The team at Arkestro is heavily influenced by much of the economic theory on finding the best pricing solution for both sides. In an interview before the announcement, Zagorin mentioned classic game theory models like the prisoner’s dilemma and illustrated how Arkestro wants to help both sides of any transaction find the best long-term solution.
When Arkestro enters the negotiations as a third party, the dynamics can change. Sellers and buyers can think beyond the zero-sum nature of price negotiation when the algorithm in the middle of the transaction is suggesting a price.
“When it’s the machine making the offer instead of the supplier, it actually flips the game theoretic logic of the motivation to accept,” Zagorin said. “Suppliers are more motivated to accept offers that are generated by Arkestro because they know that other suppliers have the ability to be shown the same offer, and so they don’t want to miss out to a competitor.”
How AI research folds into ERP
Many in the field are also bringing artificial intelligence to business decisions, but maybe without the same focus as Arkestro. Oracle, Microsoft, IBM and SAP all have strong programs in artificial intelligence (AI) research and they’ve been folding it into their ERP offerings for a while.
Microsoft’s Dynamics 365, for example, is one of the platforms built by Microsoft for managing business processes. The Azure platform offers both the opportunity to work directly with predictive analytics directly or by activating the versions that are pre-integrated with the Dynamics 365 system.
Their systems, though, are more general and could be applied to all types of business statistics, not just supply chain decisions. They’re more open tools, and Arkestro is focusing on building the optimal algorithms for one important part of business that’s very much in the spotlight today.

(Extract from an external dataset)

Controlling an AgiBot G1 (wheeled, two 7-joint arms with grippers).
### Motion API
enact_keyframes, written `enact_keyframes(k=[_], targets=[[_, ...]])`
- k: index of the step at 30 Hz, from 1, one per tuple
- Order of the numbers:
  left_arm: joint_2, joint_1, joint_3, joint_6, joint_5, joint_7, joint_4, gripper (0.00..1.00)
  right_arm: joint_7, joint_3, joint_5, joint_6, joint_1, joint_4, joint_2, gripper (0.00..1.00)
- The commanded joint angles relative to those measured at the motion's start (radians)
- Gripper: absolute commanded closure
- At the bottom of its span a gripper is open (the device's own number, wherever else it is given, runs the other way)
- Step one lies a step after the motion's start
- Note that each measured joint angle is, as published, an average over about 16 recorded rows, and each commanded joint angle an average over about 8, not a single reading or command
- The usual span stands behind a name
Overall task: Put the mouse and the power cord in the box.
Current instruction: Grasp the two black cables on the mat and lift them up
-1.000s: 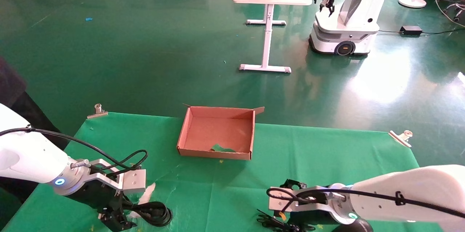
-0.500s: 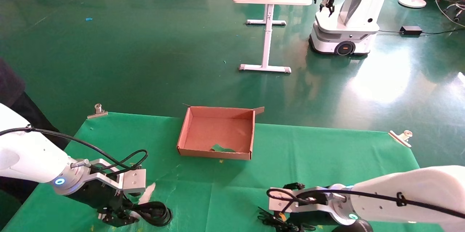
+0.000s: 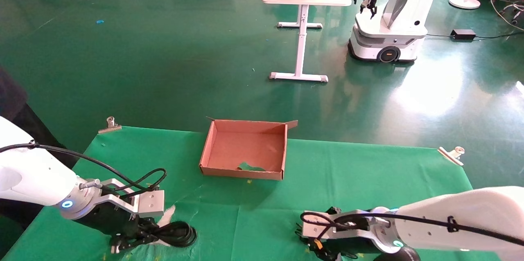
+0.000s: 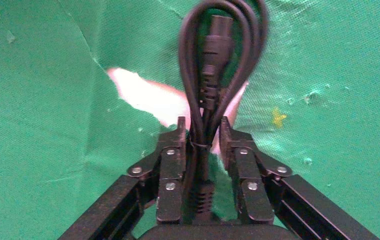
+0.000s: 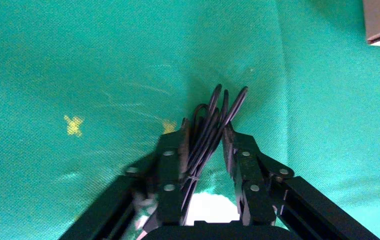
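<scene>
**Both tools closed on black wiring at the near edge of the table**

Head view: the left arm reaches in low from the left, its wrist level, and the left tool [image 3: 130, 239] sits down on the green-covered table [image 3: 348, 179] near the front left corner. The power cord [image 3: 177, 234] lies coiled just beside it, toward the middle. The right arm comes in from the right, forearm nearly horizontal, with the right tool [image 3: 317, 244] low at the front edge over a tangle of thin black wire. A dark rounded shape at the bottom edge under the right wrist may be the mouse; it is too cut off to tell. The box [image 3: 245, 149] stands apart from both tools, at the far middle of the table.

Left wrist view: the left tool [image 4: 202, 132] is narrowed onto the power cord [image 4: 220, 55], fingers [image 4: 170, 165] pressing its bundled strands from both sides; the looped cable and its connector stretch ahead over a tear in the cloth [image 4: 150, 95].

Right wrist view: the right tool [image 5: 204, 135] is closed on the thin mouse wire [image 5: 218, 112], several loops fanning out beyond the fingertips above the cloth.
</scene>
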Motion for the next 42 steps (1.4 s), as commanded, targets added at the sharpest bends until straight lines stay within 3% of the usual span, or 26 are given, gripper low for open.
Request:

“If you look at the past 30 years of procurement, a lot of procurement teams were primarily administrative and they were graded solely on cost saving,” said Zagorin. “If you look at where procurement and supply chain are today, they are in many cases on the front lines of every incoming issue from the C-suite, whether that is driving towards sustainability and ESG impact or dealing with sanctions.”
In the announcement, Jeff Immelt, a venture partner at NEA praised the company’s “differentiated, AI-powered solution” for simplifying the supply chain management.
“We see significant potential for Arkestro and its technology platform in the supply chain; notably in terms of the value it will bring to the procurement market to help enterprises realize increased efficiencies and savings in their operations,” said Byron Knight, COO and managing director at Koch Disruptive Technologies. “KDT and Koch Industries have numerous investments and operations across the supply chain, and we’re excited to help Arkestro explore the potential applicability of its solutions.”